Write the data out verbatim.

DATASET CONTENT
◆ ◆ ◆ ◆ ◆

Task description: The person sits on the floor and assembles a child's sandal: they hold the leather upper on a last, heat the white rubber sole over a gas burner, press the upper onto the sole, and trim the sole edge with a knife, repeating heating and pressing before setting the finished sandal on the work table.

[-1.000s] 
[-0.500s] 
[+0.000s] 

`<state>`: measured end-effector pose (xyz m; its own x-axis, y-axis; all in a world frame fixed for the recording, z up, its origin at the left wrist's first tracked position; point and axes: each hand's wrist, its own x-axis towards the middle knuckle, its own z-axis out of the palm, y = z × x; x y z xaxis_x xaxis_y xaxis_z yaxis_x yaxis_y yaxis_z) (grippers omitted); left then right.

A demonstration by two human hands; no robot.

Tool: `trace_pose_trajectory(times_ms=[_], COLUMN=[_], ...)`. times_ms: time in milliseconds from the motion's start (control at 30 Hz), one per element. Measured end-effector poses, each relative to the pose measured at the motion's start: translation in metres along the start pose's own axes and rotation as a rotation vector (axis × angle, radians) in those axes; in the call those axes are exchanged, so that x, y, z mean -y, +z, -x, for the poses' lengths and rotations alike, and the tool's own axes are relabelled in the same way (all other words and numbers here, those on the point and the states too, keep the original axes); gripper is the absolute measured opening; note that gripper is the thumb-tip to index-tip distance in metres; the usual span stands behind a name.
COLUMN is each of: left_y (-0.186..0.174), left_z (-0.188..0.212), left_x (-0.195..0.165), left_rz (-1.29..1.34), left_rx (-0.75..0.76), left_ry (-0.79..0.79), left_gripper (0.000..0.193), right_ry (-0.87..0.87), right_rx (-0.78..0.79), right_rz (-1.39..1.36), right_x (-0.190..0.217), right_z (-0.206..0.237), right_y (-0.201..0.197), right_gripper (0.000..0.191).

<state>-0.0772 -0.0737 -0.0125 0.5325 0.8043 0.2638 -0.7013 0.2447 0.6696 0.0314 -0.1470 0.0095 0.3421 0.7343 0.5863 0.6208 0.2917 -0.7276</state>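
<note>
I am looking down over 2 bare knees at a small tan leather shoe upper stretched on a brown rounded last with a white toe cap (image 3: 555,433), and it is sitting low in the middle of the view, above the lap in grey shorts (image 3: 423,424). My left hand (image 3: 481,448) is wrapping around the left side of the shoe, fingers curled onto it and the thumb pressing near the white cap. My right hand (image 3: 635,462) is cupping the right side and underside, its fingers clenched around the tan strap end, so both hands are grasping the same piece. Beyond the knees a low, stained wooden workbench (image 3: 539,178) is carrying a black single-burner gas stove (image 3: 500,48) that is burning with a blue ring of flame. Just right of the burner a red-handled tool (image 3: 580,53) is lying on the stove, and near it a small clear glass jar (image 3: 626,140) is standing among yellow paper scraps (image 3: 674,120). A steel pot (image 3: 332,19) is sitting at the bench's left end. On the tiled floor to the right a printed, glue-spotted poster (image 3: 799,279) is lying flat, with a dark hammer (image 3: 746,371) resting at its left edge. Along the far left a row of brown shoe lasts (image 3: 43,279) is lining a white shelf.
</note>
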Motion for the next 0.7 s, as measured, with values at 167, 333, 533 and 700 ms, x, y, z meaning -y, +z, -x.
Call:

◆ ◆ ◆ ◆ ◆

OUTPUT OF THE EXERCISE
Task description: The person sits on the floor and assembles a child's sandal: they hold the leather upper on a last, heat the white rubber sole over a gas burner, press the upper onto the sole, and trim the sole edge with a knife, repeating heating and pressing before setting the finished sandal on the work table.

[-1.000s] 
[-0.500s] 
[+0.000s] 

`<state>`: measured end-effector pose (xyz m; its own x-axis, y-axis; all in a world frame fixed for the recording, z up, its origin at the left wrist's first tracked position; point and axes: each hand's wrist, its own x-axis towards the middle knuckle, its own z-axis out of the palm, y = z × x; x y z xaxis_x xaxis_y xaxis_z yaxis_x yaxis_y yaxis_z) (grippers omitted); left then right.

A demonstration by two human hands; no robot.

Tool: `trace_pose_trajectory(times_ms=[_], COLUMN=[_], ...)`. times_ms: time in milliseconds from the motion's start (control at 30 Hz), one per element. Measured end-effector poses, each relative to the pose measured at the motion's start: translation in metres along the start pose's own axes and rotation as a rotation vector (axis × angle, radians) in those axes; in the call those axes are exchanged, so that x, y, z mean -y, +z, -x, for the poses' lengths and rotations alike, and the tool's own axes are relabelled in the same way (all other words and numbers here, those on the point and the states too, keep the original axes); gripper is the absolute measured opening; note that gripper is the thumb-tip to index-tip distance in metres; the usual span stands behind a name.
COLUMN is each of: left_y (-0.186..0.174), left_z (-0.188..0.212), left_x (-0.195..0.165), left_rz (-1.29..1.34), left_rx (-0.75..0.76), left_ry (-0.79..0.79), left_gripper (0.000..0.193), right_ry (-0.87..0.87), right_rx (-0.78..0.79), right_rz (-1.39..1.36), right_x (-0.190..0.217), right_z (-0.206..0.237), right_y (-0.201..0.197), right_gripper (0.000..0.191).

<state>-0.0772 -0.0737 -0.0125 0.5325 0.8043 0.2638 -0.7013 0.2447 0.6696 0.0314 -0.1470 0.0095 0.3421 0.7343 0.5863 0.6208 0.2917 -0.7276</state>
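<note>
I am looking down over 2 bare knees at a small tan leather shoe upper stretched on a brown rounded last with a white toe cap (image 3: 555,433), and it is sitting low in the middle of the view, above the lap in grey shorts (image 3: 423,424). My left hand (image 3: 481,448) is wrapping around the left side of the shoe, fingers curled onto it and the thumb pressing near the white cap. My right hand (image 3: 635,462) is cupping the right side and underside, its fingers clenched around the tan strap end, so both hands are grasping the same piece. Beyond the knees a low, stained wooden workbench (image 3: 539,178) is carrying a black single-burner gas stove (image 3: 500,48) that is burning with a blue ring of flame. Just right of the burner a red-handled tool (image 3: 580,53) is lying on the stove, and near it a small clear glass jar (image 3: 626,140) is standing among yellow paper scraps (image 3: 674,120). A steel pot (image 3: 332,19) is sitting at the bench's left end. On the tiled floor to the right a printed, glue-spotted poster (image 3: 799,279) is lying flat, with a dark hammer (image 3: 746,371) resting at its left edge. Along the far left a row of brown shoe lasts (image 3: 43,279) is lining a white shelf.
</note>
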Motion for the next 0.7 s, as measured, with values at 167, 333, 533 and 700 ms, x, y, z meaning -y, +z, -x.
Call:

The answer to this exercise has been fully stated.